▶ Work request
Reproduce the full listing that follows, matching it exactly.

──────────────────────────────

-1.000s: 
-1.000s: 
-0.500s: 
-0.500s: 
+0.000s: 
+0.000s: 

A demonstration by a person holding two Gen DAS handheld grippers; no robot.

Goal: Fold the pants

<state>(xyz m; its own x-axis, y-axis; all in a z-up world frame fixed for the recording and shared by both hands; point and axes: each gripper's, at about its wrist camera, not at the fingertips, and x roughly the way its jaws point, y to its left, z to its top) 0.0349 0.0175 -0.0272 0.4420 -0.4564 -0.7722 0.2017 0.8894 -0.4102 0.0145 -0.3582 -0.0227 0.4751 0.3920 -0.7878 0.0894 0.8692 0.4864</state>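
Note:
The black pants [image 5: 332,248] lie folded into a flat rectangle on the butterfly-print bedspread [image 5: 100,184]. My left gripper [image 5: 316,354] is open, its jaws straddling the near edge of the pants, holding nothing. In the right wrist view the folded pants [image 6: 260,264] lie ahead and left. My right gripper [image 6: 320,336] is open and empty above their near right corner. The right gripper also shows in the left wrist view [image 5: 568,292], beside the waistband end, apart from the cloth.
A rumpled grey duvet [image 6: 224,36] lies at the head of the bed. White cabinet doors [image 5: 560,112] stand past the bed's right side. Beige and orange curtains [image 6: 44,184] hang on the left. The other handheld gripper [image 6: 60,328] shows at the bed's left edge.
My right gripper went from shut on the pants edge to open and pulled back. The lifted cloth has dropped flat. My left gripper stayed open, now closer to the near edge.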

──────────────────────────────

▶ Expected output
-1.000s: 
-1.000s: 
-0.500s: 
-0.500s: 
+0.000s: 
+0.000s: 

A demonstration by a person holding two Gen DAS handheld grippers; no robot.

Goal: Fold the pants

<state>(xyz m; its own x-axis, y-axis; all in a z-up world frame fixed for the recording and shared by both hands; point and axes: each gripper's, at about its wrist camera, not at the fingertips, and x roughly the way its jaws point, y to its left, z to its top) 0.0349 0.0175 -0.0272 0.4420 -0.4564 -0.7722 0.2017 0.8894 -0.4102 0.0145 -0.3582 -0.0227 0.4751 0.3920 -0.7878 0.0894 0.8692 0.4864</state>
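Note:
The black pants [image 5: 332,248] lie folded into a flat rectangle on the butterfly-print bedspread [image 5: 100,184]. My left gripper [image 5: 316,354] is open, its jaws straddling the near edge of the pants, holding nothing. In the right wrist view the folded pants [image 6: 260,264] lie ahead and left. My right gripper [image 6: 320,336] is open and empty above their near right corner. The right gripper also shows in the left wrist view [image 5: 568,292], beside the waistband end, apart from the cloth.
A rumpled grey duvet [image 6: 224,36] lies at the head of the bed. White cabinet doors [image 5: 560,112] stand past the bed's right side. Beige and orange curtains [image 6: 44,184] hang on the left. The other handheld gripper [image 6: 60,328] shows at the bed's left edge.
My right gripper went from shut on the pants edge to open and pulled back. The lifted cloth has dropped flat. My left gripper stayed open, now closer to the near edge.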

Nothing else is needed for the answer.